### Aim of the task
Every line below that holds the string "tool" should be copied.

### Data for processing
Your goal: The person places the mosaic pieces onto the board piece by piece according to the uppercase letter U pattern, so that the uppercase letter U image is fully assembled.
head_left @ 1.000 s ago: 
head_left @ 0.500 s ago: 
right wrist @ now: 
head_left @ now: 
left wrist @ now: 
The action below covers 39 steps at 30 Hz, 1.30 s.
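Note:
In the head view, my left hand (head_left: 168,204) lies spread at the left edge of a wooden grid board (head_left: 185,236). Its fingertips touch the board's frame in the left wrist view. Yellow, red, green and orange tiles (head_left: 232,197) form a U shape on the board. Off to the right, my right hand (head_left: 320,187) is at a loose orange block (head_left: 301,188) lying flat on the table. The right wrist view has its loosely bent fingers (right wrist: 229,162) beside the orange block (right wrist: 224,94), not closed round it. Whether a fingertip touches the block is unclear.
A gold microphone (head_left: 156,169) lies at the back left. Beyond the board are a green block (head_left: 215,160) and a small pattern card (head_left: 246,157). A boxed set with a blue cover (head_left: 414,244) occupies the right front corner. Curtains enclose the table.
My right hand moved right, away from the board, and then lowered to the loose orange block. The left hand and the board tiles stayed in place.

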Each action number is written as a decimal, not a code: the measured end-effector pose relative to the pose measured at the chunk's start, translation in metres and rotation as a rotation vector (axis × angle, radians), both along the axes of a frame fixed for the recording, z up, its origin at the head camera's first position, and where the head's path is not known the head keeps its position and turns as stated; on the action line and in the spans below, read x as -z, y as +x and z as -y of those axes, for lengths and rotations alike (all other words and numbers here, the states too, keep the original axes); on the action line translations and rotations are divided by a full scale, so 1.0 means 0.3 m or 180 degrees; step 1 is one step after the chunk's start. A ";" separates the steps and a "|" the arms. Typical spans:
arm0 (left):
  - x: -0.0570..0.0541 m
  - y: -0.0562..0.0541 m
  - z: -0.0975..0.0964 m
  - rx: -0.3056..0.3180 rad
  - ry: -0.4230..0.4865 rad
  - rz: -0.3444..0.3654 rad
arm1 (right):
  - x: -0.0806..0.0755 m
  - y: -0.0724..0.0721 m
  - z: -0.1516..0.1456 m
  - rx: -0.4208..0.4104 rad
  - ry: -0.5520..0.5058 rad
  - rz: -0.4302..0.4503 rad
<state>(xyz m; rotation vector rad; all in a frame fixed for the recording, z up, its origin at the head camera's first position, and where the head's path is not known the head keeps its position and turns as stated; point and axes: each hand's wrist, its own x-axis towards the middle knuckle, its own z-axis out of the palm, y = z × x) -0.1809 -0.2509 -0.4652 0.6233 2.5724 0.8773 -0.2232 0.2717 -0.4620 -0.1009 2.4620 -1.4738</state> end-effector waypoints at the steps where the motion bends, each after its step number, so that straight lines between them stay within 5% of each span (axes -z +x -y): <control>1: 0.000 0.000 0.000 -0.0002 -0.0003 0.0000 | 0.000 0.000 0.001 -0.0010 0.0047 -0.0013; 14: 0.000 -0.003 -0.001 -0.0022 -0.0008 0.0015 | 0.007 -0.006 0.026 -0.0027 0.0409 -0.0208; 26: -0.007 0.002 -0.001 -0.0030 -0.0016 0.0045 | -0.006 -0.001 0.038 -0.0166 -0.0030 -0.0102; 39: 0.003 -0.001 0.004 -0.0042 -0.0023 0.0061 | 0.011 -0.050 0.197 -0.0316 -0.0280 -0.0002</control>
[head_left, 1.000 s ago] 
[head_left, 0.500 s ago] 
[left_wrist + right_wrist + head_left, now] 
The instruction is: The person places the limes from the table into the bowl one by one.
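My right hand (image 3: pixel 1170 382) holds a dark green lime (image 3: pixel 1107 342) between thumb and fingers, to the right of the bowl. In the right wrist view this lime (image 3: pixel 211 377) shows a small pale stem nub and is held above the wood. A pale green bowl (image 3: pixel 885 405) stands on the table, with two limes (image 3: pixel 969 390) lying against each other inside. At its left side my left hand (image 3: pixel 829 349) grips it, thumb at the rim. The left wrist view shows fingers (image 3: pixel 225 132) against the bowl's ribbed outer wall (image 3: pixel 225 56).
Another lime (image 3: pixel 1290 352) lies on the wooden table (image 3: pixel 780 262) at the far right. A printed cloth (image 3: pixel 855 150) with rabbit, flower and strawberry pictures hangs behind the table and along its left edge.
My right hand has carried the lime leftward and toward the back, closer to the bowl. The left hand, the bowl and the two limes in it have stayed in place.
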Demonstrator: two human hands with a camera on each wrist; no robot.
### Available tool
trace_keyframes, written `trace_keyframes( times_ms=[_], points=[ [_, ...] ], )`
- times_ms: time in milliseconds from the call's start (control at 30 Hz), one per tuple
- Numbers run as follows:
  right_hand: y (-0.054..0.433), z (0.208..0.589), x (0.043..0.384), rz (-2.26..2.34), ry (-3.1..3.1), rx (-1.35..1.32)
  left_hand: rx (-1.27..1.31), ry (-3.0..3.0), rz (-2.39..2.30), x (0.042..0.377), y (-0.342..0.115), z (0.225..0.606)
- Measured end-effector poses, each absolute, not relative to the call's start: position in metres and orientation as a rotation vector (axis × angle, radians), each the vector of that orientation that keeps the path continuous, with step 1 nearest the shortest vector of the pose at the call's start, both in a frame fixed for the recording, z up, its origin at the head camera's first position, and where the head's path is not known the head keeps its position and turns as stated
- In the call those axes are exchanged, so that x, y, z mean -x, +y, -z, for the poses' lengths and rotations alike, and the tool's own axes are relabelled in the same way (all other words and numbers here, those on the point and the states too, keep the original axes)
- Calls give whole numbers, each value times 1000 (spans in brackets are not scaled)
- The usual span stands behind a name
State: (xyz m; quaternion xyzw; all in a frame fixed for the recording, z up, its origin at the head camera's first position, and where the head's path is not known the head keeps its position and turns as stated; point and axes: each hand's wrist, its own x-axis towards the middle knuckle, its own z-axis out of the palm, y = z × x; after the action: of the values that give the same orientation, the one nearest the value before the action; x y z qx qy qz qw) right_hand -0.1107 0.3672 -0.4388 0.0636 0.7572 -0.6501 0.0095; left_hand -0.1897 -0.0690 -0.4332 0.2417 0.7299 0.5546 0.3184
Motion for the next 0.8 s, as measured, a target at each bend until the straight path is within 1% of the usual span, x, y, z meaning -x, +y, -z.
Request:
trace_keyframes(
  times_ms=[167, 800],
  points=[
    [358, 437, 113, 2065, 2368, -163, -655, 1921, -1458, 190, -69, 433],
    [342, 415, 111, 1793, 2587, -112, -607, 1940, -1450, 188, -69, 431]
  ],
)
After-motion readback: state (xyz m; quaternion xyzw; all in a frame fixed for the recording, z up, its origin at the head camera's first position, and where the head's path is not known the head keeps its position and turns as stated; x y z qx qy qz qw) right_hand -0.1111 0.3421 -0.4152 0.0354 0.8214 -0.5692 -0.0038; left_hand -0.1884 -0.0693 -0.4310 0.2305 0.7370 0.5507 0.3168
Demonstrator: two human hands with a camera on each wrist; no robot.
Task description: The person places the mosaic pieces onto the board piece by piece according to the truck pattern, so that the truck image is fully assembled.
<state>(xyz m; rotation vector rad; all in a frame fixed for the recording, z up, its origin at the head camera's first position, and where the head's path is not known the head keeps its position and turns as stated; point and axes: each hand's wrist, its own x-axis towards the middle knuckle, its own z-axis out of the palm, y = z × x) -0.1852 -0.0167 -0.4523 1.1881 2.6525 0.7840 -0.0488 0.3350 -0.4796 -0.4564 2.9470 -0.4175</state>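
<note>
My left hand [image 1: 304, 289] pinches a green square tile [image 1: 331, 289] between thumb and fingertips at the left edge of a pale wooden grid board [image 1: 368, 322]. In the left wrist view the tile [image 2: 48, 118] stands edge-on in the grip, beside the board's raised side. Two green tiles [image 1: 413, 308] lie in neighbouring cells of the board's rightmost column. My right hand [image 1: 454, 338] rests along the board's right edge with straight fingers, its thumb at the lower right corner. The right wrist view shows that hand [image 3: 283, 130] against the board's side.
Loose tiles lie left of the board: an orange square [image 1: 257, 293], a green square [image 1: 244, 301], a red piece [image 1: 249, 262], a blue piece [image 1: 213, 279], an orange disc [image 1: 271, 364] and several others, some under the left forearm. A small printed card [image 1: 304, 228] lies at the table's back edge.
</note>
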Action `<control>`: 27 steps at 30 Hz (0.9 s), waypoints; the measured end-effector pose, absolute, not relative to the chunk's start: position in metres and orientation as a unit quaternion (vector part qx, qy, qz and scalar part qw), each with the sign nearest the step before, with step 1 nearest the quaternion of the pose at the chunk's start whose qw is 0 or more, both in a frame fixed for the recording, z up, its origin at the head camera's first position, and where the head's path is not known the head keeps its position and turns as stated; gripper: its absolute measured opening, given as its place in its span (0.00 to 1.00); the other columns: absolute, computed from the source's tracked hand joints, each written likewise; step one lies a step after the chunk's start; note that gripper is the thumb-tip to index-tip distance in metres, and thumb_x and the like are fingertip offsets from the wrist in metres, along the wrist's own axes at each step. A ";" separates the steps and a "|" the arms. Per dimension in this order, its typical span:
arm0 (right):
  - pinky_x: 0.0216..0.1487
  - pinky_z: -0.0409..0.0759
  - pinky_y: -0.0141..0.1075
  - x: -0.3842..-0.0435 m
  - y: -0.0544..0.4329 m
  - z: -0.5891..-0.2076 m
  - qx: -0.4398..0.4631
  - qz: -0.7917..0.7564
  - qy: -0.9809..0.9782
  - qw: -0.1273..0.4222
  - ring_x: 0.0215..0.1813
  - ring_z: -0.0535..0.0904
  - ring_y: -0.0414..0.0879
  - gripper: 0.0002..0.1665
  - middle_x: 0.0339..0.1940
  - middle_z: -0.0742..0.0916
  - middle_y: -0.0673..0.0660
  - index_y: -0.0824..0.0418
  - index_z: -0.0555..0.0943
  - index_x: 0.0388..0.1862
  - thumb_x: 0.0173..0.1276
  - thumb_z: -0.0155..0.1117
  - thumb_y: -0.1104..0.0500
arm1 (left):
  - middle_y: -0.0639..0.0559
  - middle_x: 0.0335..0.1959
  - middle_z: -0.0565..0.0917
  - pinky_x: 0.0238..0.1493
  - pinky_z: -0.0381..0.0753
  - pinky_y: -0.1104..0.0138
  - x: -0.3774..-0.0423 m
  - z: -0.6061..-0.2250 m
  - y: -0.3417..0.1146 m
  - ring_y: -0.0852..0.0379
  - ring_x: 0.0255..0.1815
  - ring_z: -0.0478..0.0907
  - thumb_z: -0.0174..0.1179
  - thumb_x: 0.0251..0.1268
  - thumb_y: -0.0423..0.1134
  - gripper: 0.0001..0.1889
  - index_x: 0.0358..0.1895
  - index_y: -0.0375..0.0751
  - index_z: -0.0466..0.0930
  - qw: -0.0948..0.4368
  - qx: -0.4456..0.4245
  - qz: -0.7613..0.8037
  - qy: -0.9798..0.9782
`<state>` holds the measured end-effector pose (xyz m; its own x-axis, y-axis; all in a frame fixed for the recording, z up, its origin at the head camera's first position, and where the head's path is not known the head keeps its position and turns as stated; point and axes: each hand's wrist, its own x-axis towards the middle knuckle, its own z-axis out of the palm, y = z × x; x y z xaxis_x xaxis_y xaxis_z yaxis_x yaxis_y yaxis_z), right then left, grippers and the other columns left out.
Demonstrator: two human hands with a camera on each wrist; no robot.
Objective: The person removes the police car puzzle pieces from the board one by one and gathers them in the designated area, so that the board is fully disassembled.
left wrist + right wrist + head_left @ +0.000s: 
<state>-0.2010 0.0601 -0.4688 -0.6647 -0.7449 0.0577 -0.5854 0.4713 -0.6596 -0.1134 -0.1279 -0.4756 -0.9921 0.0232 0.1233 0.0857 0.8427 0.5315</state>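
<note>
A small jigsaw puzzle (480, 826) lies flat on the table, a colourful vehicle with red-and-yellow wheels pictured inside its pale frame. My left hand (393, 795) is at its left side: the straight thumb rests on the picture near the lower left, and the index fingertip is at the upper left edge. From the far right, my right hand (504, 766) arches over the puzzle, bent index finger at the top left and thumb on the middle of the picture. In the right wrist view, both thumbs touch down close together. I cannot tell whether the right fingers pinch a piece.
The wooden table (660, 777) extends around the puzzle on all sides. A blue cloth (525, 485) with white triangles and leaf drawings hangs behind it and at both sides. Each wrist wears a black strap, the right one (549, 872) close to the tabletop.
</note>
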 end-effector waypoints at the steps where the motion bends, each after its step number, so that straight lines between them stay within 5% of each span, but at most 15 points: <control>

### Your response
### Available tool
- In the call those axes are exchanged, so that x, y, z mean -x, +y, -z, for the poses' lengths and rotations alike, and the tool's own axes are relabelled in the same way (all other words and numbers here, those on the point and the states too, keep the original axes)

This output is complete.